**TO DO**
Would you return all of this data exactly, leaving nothing out?

**INFORMATION PROVIDED**
★ ★ ★

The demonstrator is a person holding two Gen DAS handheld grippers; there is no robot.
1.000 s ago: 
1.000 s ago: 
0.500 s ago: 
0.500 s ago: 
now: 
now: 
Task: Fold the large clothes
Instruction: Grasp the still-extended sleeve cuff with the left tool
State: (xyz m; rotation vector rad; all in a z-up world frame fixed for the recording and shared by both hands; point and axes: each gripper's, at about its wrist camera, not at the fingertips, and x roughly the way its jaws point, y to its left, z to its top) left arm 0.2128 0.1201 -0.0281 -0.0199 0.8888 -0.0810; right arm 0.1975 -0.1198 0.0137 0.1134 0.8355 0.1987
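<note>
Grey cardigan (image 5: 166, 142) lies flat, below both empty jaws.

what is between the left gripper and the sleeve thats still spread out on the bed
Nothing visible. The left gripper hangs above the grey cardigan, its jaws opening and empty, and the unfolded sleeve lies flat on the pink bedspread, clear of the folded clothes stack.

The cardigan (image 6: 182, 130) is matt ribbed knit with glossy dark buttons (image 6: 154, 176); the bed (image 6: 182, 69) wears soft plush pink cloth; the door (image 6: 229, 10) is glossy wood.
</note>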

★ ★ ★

**EXERCISE OUTPUT**
The demonstrator is a person holding two Gen DAS handheld grippers; there is no robot.
1.000 s ago: 
1.000 s ago: 
0.500 s ago: 
0.500 s ago: 
now: 
now: 
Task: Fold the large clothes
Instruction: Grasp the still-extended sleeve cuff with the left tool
State: (xyz m; rotation vector rad; all in a z-up world frame fixed for the recording and shared by both hands; point and axes: each gripper's, at about its wrist camera, not at the fingertips, and x roughly the way its jaws point, y to its left, z to its top) left arm 0.2128 0.1201 -0.0281 -0.0199 0.8888 -0.0810; right arm 0.1975 -0.1198 0.0137 0.1134 0.8355 0.1987
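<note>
Grey cardigan (image 5: 166, 142) lies flat, below both empty jaws.

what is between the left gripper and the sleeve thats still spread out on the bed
Nothing visible. The left gripper hangs above the grey cardigan, its jaws opening and empty, and the unfolded sleeve lies flat on the pink bedspread, clear of the folded clothes stack.

The cardigan (image 6: 182, 130) is matt ribbed knit with glossy dark buttons (image 6: 154, 176); the bed (image 6: 182, 69) wears soft plush pink cloth; the door (image 6: 229, 10) is glossy wood.
</note>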

The answer has been given in full.